I suspect the original rationale is about preserving the longevity of the backdoor. If you blow a hole wide open that anyone can enter, it’s going to be found and shut down quickly.

If this hadn’t had the performance impact that brought it quickly to the surface, it’s possible that this would have lived quietly for a long time exactly because it’s not widely exploitable.

[+] takeda|2 years ago|reply

If you think of it as a state sponsored attack it makes a lot of sense to have a "secure" vulnerability in system that your own citizens might use.

It looks like the whole contribution to xz was an effort to just inject that backdoor. For example the author created the whole test framework where he could hide the malicious payload.

Before he started work on xz, he made contribution to libarchive in BSD which created a vulnerability.

[+] Alifatisk|2 years ago|reply

For real, it's almost like a state-sponsored exploit. It's crafted and executed incredibly well, the performance issue feels like pure luck it got found.

[+] cesarb|2 years ago|reply

This is called NOBUS: https://en.wikipedia.org/wiki/NOBUS

[+] linsomniac|2 years ago|reply

Am I reading it correctly that the payload signature includes the target SSH host key? So you can't just spray it around to servers, it's fairly computationally expensive to send it to a host.

[+] Taniwha|2 years ago|reply

I wonder if anyone has packet logs from the past few weeks that show attempts at sshd - might be some incriminating IP addresses to start hunting with

[+] bayindirh|2 years ago|reply

It's a (failed) case study in "what if we backdoor it in a way only good guys can use but bad guys can't?"

Computers don't know who's / what's good or bad. They're deterministic machines which responds to commands.

I don't know whether there'll be any clues about who did this, but this will be the poster child of "you can't have backdoors and security in a single system" argument (which I strongly support).

[+] userbinator|2 years ago|reply

IMHO it's not that surprising; asymmetric crypto has been common in ransomware for a long time, and of course ransomware in general is based on securing data from its owner.

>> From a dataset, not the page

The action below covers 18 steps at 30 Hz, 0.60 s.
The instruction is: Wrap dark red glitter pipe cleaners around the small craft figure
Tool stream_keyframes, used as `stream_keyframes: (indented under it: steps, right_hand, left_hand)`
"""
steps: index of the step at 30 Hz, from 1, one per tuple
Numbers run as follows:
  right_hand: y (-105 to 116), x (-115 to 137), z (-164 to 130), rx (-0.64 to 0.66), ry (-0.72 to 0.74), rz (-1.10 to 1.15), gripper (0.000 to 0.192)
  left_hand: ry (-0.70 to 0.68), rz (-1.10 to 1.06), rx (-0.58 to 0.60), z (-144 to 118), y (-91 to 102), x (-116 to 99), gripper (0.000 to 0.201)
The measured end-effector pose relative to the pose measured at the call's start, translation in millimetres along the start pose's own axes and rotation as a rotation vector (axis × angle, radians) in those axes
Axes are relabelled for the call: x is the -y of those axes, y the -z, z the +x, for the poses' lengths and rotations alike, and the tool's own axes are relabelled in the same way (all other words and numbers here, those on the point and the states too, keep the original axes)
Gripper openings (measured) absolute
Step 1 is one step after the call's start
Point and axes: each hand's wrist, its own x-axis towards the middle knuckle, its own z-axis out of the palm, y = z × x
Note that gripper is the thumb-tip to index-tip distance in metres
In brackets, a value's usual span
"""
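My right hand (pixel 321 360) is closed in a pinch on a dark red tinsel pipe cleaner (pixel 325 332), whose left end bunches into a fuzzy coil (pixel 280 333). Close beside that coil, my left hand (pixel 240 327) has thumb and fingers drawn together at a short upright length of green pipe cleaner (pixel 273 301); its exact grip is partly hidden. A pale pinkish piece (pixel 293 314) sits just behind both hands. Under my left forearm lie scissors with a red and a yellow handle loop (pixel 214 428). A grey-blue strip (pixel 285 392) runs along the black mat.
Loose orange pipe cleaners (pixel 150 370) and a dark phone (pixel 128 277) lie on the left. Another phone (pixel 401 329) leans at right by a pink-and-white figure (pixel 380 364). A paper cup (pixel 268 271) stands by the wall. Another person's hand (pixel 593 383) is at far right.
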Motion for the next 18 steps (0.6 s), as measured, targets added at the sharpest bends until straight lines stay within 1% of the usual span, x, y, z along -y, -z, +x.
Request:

"It's not only the good guys who have guns."

[+] nialv7|2 years ago|reply

how are you going to sell it if anyone can get in?

[+] whirlwin|2 years ago|reply

Imagine how much the private key is worth on the black market

[+] aaron695|2 years ago|reply

[deleted]

[+] bilekas|2 years ago|reply

This whole thing has been consuming me over the whole weekend. The mechanisms are interesting and a collection of great obfuscations, the social engineering is a story that’s shamefully all too familiar for open source maintainers.

I find most interesting how they chose their attack vector of using BAD test data, it makes the rest of the steps incredibly easier when you have a good archive, manipulate it in a structured method (this should show on a graph of the binary pattern btw for future reference) then use it for a fuzzy bad data test. It’s great.

The rest of the techniques are banal enough except the most brilliant move seems to be that they could add “patches” or even whole new back doors using the same pattern on a different test file. Without being noticed.

Really really interesting, GitHub shouldn’t have hidden and removed the repo though. It’s not helpful at all to work through this whole drama.

Edit: I don’t mean to say this is banal in any way, but once the payload was decided and achieved through a super clever idea, the rest was just great obfuscation.

[+] withinboredom|2 years ago|reply

It’s got me suspicious of build-time dependency we have in an open source tool, where the dependency goes out of its way to prefer xz and we even discovered that it installs xz on the host machine if it isn’t already installed — as a convenience. Kinda weird because it didn’t do that for any other dependencies.

These long-games are kinda scary and until whatever “evil” is actually done you have no idea what is actually malicious or just weird.

[+] mondrian|2 years ago|reply

A main culprit seems to be the addition of binary files to the repo, to be used as test inputs. Especially if these files are “binary garbage” to prove a test fails. Seems like an obvious place to hide malicious stuff.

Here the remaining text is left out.